**About this task:** The answer must be one number: how many lines of the records contain "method".

**Available data:**
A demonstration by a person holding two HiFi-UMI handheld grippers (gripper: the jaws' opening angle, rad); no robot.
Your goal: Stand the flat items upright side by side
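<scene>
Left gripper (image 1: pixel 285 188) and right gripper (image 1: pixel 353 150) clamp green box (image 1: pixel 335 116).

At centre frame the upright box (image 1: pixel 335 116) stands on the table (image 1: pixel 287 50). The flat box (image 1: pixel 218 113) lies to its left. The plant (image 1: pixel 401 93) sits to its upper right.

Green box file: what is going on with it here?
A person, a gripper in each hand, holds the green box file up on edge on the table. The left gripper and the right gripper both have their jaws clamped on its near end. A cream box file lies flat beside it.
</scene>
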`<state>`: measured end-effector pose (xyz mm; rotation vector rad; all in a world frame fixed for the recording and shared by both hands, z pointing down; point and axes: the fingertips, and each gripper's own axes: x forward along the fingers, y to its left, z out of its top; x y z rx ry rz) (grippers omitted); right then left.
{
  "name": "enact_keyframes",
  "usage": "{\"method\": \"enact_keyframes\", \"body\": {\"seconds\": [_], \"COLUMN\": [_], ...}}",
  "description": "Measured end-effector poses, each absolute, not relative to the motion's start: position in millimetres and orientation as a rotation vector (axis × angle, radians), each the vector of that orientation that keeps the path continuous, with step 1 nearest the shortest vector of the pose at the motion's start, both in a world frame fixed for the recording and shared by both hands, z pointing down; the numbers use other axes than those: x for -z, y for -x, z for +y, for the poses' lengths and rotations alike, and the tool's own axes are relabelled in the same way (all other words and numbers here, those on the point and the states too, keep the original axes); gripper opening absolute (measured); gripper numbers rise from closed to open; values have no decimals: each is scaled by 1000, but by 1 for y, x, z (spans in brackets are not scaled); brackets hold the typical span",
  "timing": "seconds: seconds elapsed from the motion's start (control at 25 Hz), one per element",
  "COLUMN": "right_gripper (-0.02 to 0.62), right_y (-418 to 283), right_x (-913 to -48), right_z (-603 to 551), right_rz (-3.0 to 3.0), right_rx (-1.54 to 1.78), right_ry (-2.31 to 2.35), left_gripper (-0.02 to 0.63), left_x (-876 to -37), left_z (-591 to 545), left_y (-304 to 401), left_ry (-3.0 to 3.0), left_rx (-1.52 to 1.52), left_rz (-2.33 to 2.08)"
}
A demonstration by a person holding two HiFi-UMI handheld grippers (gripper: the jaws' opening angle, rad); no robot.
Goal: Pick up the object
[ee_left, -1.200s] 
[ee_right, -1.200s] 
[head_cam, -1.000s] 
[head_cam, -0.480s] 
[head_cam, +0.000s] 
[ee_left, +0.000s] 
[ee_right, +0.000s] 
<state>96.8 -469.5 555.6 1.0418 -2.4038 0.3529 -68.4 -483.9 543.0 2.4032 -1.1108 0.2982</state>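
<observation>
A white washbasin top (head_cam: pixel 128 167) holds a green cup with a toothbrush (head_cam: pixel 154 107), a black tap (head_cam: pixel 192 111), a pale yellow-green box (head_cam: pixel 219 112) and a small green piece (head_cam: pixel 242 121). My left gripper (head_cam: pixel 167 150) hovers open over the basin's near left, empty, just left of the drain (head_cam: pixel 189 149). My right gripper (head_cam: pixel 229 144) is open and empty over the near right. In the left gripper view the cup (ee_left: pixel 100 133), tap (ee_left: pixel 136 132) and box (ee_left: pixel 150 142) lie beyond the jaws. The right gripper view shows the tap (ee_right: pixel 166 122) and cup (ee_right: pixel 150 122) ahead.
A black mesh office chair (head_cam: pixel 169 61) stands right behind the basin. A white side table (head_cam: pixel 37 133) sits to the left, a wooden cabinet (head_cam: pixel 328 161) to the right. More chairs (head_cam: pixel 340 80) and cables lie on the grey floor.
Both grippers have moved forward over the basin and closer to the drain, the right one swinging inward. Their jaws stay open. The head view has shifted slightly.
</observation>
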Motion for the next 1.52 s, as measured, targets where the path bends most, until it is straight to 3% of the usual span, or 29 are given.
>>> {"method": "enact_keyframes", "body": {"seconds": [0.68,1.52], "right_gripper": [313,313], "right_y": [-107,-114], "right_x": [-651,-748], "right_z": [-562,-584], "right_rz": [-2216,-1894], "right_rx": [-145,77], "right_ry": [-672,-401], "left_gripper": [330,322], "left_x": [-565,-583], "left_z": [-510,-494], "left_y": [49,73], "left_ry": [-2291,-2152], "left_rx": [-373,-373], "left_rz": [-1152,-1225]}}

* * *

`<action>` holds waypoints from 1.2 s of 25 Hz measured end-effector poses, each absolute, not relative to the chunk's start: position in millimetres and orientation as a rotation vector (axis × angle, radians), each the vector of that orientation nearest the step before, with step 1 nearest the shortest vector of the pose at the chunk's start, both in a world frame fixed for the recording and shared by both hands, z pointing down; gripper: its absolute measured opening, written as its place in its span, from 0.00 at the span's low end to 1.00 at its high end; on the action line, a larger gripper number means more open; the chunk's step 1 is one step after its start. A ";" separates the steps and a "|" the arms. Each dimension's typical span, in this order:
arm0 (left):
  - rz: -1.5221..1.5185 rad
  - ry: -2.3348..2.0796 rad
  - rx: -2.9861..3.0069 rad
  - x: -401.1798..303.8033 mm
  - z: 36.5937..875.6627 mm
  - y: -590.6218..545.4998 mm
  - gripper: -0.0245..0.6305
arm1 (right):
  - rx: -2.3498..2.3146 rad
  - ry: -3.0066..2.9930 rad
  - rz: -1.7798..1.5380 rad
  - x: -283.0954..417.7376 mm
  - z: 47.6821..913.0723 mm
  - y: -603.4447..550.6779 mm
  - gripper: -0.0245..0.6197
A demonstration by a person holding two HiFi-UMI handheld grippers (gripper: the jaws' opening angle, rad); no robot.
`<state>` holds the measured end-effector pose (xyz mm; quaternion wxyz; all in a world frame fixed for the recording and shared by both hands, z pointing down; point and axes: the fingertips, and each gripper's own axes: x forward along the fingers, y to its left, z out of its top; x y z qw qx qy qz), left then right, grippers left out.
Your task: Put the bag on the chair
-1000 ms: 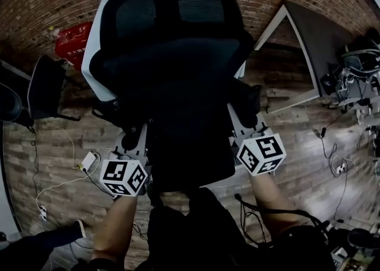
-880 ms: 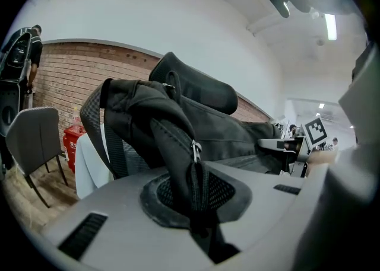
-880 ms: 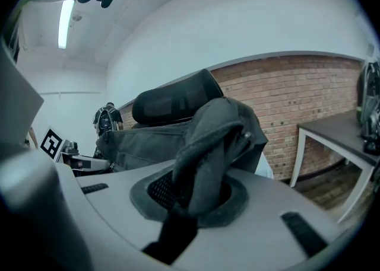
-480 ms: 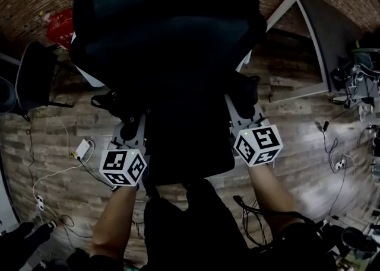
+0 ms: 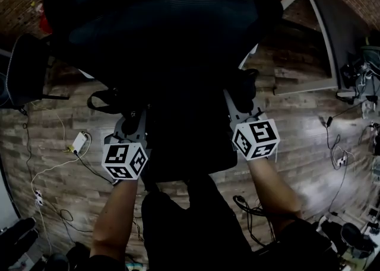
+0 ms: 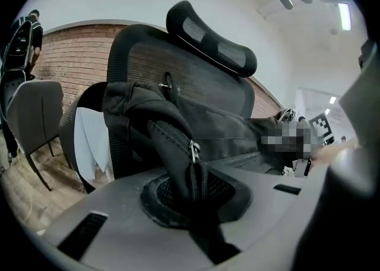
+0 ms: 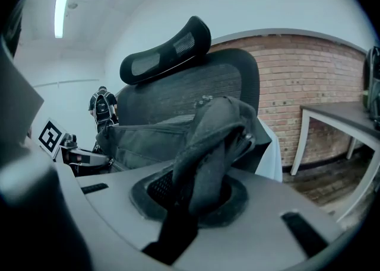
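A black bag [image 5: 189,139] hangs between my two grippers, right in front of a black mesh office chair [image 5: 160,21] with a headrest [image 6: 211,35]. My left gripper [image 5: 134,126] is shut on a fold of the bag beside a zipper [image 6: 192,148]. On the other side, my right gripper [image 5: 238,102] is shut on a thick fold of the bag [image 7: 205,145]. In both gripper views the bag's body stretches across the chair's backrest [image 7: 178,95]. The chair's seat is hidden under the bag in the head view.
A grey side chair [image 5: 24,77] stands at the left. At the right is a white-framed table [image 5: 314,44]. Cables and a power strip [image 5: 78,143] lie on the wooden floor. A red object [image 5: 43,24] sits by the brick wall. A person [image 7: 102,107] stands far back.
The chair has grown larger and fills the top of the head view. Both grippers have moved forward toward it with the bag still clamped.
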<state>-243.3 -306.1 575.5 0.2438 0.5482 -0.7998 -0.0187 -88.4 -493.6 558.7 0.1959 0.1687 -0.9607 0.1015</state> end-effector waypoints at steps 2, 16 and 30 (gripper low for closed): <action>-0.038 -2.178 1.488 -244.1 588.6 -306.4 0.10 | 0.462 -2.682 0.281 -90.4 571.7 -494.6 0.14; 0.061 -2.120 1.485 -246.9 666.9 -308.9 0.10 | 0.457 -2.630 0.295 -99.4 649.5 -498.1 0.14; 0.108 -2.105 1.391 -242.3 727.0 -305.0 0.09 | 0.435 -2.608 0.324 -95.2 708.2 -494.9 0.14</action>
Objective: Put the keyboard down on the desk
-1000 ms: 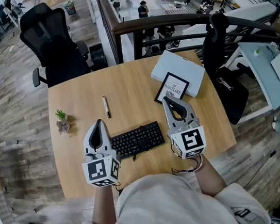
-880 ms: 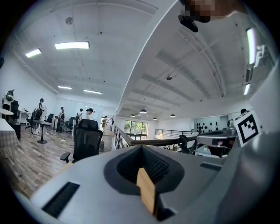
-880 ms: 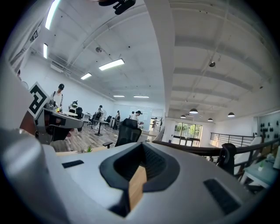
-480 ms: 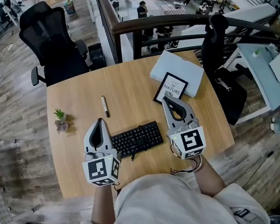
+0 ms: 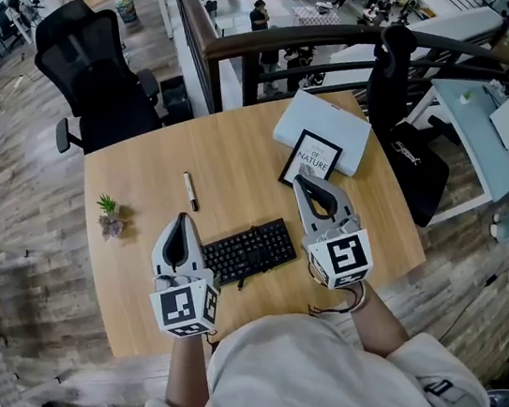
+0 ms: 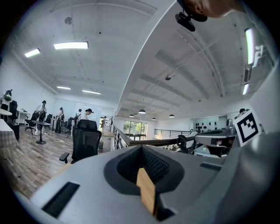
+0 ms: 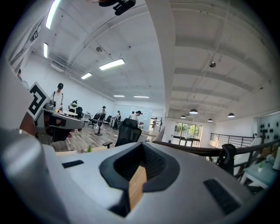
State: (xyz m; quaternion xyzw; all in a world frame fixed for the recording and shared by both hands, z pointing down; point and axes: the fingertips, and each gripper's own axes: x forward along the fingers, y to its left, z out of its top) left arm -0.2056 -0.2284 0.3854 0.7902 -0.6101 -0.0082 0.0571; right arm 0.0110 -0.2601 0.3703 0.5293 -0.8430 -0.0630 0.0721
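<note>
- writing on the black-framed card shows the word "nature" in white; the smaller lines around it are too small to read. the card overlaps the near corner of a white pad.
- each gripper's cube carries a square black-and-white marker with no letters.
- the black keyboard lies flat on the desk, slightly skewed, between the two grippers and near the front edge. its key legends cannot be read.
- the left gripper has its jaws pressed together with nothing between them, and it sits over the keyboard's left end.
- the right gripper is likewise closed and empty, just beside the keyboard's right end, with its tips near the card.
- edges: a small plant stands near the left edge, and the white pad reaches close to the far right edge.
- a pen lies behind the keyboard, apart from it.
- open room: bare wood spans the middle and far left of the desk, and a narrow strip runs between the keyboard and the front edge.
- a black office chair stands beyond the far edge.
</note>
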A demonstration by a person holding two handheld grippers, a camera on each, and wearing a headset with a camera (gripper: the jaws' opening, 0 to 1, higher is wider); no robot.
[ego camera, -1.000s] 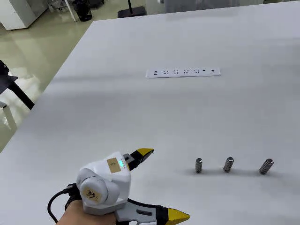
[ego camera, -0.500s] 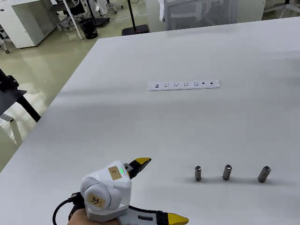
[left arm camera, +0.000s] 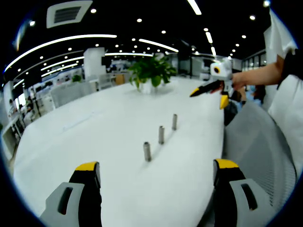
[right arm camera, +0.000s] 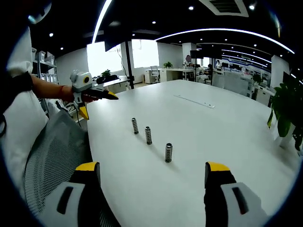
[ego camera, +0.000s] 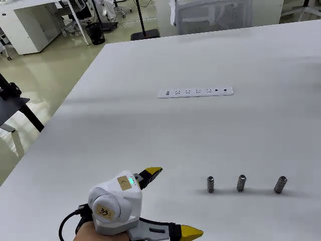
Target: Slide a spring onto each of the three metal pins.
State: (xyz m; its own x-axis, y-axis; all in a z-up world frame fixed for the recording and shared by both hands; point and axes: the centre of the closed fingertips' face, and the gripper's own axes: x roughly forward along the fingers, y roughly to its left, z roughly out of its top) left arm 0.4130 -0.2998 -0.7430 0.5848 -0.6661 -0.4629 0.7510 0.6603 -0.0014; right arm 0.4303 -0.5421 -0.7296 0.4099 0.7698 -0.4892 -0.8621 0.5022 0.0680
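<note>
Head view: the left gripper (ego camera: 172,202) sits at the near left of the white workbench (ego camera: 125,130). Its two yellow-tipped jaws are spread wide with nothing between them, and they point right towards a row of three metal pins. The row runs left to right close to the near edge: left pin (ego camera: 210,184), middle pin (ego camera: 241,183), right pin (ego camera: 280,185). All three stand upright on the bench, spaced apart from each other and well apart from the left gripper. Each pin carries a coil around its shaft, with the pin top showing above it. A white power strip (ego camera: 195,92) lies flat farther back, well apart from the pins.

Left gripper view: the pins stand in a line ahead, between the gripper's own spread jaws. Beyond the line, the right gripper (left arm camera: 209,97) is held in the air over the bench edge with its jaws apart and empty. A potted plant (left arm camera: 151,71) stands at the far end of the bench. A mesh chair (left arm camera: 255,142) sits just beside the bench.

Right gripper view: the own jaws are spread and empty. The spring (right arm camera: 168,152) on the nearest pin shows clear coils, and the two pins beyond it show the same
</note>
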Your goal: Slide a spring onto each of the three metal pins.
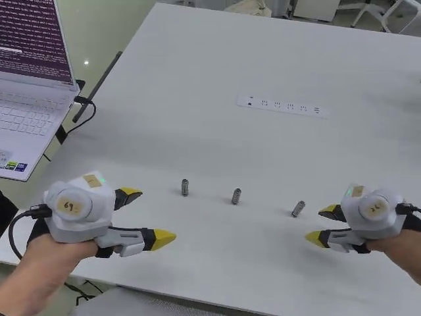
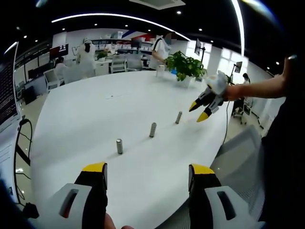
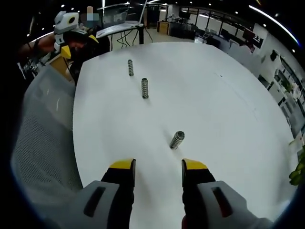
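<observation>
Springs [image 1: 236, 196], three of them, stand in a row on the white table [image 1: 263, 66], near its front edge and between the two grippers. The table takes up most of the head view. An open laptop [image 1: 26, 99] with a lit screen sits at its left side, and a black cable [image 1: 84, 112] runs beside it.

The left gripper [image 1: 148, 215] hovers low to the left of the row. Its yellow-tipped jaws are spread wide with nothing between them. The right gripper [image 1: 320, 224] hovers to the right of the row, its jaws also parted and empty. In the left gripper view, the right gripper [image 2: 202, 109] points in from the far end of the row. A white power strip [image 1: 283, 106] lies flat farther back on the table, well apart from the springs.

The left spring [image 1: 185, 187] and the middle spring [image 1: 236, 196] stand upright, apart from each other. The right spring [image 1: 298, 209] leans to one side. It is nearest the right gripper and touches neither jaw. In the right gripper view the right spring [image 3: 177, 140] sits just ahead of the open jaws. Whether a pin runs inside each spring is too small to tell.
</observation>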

**Result:** 2